Enfin 1713 nous chasse définitivement de nos anciennes possessions, ne nous laissant que les îles Saint-Pierre et Miquelon, et des droits de pêche sur une partie des côtes de Terre-Neuve. Ces droits, qui nous seront renouvelés dans la suite par plusieurs traités, méritent une étude toute particulière, et que je renvoie à plus tard.

Quels traits me reste-t-il donc encore à marquer pour achever ce rapide crayon de l'histoire terre-neuvienne?

Depuis cette époque troublée de guerres, rien n'a été plus paisible que l'établissement et le développement des colons anglais. En 1855, Terre-Neuve devint colonie indépendante. Il n'y eut plus de garnison dans l'île, et à Saint-Jean (Saint-John's), la capitale, les seuls agents à la disposition du pouvoir exécutif sont cinquante «policemen» tant à pied qu'à cheval.

Tel est l'état actuel du pays dans lequel je vous ai conduit et dont je m'efforce de vous bien faire les honneurs.

Quant à la résistance que les Indiens ont pu opposer à l'invasion de leur île, on n'en a jamais entendu parler.

Tout ce qui reste aujourd'hui des premiers maîtres de Terre-Neuve se réduit à une dizaine de familles d'aborigènes de la tribu des Micmacs. Elles se sont groupées et forment un village sur un certain point de la côte nord.

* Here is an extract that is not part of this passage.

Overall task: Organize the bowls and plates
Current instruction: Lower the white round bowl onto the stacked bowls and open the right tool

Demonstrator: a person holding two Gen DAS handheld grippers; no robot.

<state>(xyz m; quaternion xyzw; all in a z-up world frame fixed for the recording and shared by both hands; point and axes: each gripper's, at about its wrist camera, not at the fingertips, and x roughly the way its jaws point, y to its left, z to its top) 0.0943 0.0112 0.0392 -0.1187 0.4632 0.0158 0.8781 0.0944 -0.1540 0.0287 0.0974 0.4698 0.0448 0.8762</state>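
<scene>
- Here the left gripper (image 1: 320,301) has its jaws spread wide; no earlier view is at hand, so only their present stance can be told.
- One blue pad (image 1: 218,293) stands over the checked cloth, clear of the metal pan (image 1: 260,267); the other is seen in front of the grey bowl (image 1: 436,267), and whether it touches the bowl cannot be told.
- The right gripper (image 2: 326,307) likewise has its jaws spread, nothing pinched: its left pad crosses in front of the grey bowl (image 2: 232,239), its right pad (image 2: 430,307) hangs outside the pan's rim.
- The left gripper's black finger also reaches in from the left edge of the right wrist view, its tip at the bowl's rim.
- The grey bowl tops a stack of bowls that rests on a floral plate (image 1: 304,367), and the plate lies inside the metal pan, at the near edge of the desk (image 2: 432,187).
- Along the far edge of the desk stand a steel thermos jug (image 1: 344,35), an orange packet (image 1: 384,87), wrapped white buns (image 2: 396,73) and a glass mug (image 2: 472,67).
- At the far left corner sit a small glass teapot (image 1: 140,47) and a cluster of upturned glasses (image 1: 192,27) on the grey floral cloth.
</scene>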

Du reste, fort inoffensifs et de caractère paisible, ils pêchent pendant l'été et poursuivent en hiver les animaux à fourrures qui habitent le long des rivières et l'intérieur des forêts si peu connues de l'île.

N'est-il pas étonnant que la «race née du sol» ait si rapidement disparu dans un pays presque inexploré et sur lequel on en est encore réduit à se faire une opinion basée sur l'hypothèse?

Car, ainsi que je vous l'ai dit, les côtes seules sont parfaitement connues, et tous les établissements des Européens ont été fondés sur le bord de la mer. Du reste, quoi de moins surprenant? Quelle est l'«attraction» qui a amené et fixé ici ceux qui constituent désormais le peuple de Terre-Neuve? La pêche, uniquement la pêche. C'est au phoque et à la morue que ce pays doit sa colonisation. Sans la présence de ces mines de richesses à exploiter pour l'industrie, ce serait encore un désert que cette pauvre île au sol déshérité.

Toutes les villes, tous les villages ont la même origine, sinon les mêmes fondateurs. Des marins sont venus, français d'abord et plus tard anglais, qui ont cherché sur les côtes une baie, un havre offrant à la fois un abri sûr à leurs navires et du bois pour la construction de leurs cabanes et des échafauds nécessaires au séchage de la morue. Les côtes devinrent mieux connues; on sut quels endroits le poisson avait coutume de fréquenter le plus. Il se fit alors sur ces divers points des agglomérations de pêcheurs. Quelques-uns hivernèrent et se mirent à faire le commerce pour leur propre compte. Mais ils consommaient, et le pays ne produisant rien, l'importation dut faire croisière avec l'exportation entre Terre-Neuve et l'Europe. À côté des établissements de pêche s'en élevèrent d'autres plus considérables, des habitations, des magasins: le fondement d'une nouvelle nation était jeté.